Ordered mine this Monday. Lucked out and found one at Lancaster website on sale ($100 off) in the exact same draw weight and finish I wanted.


----------



## Easykeeper (Jan 2, 2003)

Nice looking bow...:thumbs_up


----------



## esper2142 (Oct 20, 2013)

Easykeeper said:


> Nice looking bow...:thumbs_up


Thanks!


----------



## centershot (Sep 13, 2002)

The Buffalo is a nice bow, I had one for a while. I like to shoot off a rest and change limbs too much so I went ILF and sold my Buffalo.


----------



## reddogge (Jul 21, 2009)

Good you got it shooting well so easily. I do the O rings myself and think it helps but try it without them to see if you need them. I also wrapped my loop tags with wool yarn and got rid of the limb pads under the string. They kept bunching up and shifting. I use homemade woolies too. Very quiet bow.


----------



## Cwilder (Jun 4, 2006)

Very nice. Where do you put the o rings at


----------



## reddogge (Jul 21, 2009)

Bowhunter n MD said:


> Very nice. Where do you put the o rings at


On the limb bolts between the bolt and the limb as a shock absorber.


----------



## esper2142 (Oct 20, 2013)

Did a few more things today

Attached moleskin at the tip of the limbs to help silence the bow









Attached a Mossy Oak bow sling to the bow


__
Sensitive content, not recommended for those under 18
Show Content









Attached an additional nocking point to the string to ensure correct arrow and finger placement









After shooting and playing with the tiller a couple of hours, I finally got it tuned properly for a 3-under shooter. You can see how even it pulls now. The bottom tiller is set at about 1/4" longer than the top to compensate.










I still need to attach cat whiskers. I attempted to do it today with some dental floss in a constrictor knot. Seemed like it went on fine...then I went out and shot it and they exploded everywhere. Waste of $5! Going to try again tomorrow with either serving string or cable ties.


----------



## wseward (Mar 7, 2013)

Congrats on the nice new bow.


----------



## Greenjoytj (Aug 10, 2013)

i use BCY fibres "nock point and serving thread" in red colour to tie in rubber cat whiskers with two side by side constrictor knots, its superior thread for the job.

Be careful pulling off the OME rug rest from the handle shelf, I tore off a thumb nail sized pice of the bows black paint off the shelf of my Buffalo.
In the future if I need to replace the rest I'll soften the tape glue bond with zippo lighter fuel as I peel it back. 

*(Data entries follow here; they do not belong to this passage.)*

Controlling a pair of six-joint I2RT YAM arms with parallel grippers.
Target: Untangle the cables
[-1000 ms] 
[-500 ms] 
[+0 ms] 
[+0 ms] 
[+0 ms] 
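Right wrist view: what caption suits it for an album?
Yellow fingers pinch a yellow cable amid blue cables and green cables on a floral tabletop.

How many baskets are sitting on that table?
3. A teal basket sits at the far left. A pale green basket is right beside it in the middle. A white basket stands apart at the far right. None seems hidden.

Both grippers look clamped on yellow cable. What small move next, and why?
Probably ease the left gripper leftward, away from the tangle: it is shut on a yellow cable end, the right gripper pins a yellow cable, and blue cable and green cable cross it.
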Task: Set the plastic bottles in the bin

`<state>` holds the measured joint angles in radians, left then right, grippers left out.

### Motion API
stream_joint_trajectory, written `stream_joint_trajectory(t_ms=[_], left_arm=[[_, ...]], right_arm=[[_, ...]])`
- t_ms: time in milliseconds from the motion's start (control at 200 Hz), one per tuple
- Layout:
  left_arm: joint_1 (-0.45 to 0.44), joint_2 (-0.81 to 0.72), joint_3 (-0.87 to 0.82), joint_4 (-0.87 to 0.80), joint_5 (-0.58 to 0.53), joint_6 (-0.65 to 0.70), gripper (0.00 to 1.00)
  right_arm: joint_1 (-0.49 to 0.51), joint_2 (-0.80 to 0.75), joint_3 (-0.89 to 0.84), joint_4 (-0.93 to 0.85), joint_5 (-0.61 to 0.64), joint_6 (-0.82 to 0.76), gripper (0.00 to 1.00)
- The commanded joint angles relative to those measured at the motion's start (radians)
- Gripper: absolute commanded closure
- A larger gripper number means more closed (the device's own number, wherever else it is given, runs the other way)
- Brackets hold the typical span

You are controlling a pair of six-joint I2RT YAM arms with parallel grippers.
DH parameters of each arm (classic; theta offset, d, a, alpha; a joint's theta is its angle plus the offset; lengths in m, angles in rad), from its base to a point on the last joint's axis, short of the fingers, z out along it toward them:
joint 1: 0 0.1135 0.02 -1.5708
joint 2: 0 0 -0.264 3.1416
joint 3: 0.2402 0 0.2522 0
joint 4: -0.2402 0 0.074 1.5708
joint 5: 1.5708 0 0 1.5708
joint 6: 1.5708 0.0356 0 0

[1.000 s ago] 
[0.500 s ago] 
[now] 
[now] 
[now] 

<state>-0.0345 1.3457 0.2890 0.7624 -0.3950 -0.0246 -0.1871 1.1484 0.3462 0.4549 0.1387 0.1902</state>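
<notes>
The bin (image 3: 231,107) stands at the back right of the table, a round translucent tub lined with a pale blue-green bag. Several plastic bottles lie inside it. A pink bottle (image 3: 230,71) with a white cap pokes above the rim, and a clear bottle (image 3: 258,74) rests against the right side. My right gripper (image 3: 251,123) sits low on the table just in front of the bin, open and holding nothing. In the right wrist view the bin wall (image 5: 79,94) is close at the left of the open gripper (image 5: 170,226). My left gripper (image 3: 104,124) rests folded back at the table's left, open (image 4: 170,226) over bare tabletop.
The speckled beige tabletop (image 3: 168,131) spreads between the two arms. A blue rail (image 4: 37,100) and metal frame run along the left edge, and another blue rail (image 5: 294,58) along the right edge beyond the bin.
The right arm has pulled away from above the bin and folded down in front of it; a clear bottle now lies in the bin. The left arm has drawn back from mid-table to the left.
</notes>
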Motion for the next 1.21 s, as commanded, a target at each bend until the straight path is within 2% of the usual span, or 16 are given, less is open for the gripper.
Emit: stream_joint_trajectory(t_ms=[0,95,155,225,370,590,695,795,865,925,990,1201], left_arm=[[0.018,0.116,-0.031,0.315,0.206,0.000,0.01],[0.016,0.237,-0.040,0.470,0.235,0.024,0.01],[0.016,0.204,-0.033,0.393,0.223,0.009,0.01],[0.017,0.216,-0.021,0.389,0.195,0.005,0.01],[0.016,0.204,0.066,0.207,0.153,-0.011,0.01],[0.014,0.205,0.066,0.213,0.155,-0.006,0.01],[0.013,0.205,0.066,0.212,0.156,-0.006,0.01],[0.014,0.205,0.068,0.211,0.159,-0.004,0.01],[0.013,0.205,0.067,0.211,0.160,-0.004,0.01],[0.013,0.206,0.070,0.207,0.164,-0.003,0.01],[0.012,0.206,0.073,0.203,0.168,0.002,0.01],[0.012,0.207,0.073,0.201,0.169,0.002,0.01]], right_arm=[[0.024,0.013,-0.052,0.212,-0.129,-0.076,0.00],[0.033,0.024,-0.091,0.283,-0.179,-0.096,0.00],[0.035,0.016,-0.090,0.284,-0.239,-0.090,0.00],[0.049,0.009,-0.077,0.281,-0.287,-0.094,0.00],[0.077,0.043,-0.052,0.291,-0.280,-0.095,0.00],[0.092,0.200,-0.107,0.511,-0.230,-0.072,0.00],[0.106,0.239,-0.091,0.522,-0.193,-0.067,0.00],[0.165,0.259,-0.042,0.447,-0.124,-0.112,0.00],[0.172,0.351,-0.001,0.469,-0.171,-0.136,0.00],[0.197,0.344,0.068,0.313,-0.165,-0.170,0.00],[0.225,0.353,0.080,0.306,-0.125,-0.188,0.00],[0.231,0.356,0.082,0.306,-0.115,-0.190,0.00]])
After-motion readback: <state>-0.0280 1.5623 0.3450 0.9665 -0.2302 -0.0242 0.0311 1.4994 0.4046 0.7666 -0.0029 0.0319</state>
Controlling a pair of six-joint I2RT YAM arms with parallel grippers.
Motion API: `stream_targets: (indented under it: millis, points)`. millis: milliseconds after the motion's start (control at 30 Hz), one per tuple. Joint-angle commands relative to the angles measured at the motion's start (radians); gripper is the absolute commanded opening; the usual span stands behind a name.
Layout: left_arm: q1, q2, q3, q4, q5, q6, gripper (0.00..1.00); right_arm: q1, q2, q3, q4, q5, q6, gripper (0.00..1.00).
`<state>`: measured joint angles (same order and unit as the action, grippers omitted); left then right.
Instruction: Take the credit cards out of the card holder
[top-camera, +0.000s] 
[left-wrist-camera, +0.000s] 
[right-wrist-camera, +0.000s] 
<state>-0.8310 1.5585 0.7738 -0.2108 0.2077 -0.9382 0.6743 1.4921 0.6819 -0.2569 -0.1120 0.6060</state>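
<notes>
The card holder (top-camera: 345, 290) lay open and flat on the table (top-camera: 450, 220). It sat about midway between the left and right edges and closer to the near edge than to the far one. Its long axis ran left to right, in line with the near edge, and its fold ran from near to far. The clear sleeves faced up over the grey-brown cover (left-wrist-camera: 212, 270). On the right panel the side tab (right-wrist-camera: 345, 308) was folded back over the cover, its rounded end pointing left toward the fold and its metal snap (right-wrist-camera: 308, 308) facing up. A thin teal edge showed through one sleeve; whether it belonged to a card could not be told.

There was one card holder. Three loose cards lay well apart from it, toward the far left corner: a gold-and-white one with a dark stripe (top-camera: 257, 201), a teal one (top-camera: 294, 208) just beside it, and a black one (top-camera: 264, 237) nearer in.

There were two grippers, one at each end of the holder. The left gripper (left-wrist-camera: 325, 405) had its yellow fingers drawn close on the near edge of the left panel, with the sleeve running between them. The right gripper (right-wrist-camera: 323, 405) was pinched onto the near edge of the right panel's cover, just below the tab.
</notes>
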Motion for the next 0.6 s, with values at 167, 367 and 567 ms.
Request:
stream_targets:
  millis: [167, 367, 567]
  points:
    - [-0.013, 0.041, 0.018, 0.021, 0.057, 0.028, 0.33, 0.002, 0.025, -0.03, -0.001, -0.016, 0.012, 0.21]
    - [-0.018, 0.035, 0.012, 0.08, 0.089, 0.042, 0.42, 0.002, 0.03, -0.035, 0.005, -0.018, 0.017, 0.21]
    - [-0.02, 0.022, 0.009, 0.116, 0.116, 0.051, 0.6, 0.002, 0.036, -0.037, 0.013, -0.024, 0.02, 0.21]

Notice on the limbs at handle mating surface there are 4 clear plastic dots about ¼" in diameter . They are an anti scuff / cushion pad I think . Anyone ever seen these dots available for sale as spare parts?


----------



## reddogge (Jul 21, 2009)

The only other thing I do to mine was to glue deerskin to the paralever so the limb was cushioned from the metal a little. Homemade woolie silencers work great and a skien of wool yarn will last a lifetime.


----------



## AReric (Mar 6, 2010)

:thumbs_up


----------



## esper2142 (Oct 20, 2013)

Ok I got the whiskers down - what a journey it was to learn this from scratch. I bought 3 colored whisker strips as seen here:









Fold length ways across the string. Tie with bow string serving (so much better than dental floss lol). Tie first with a constrictor knot followed by 2 overhand knots. Cut excess string to 1 inch, then burn off with a lighter. 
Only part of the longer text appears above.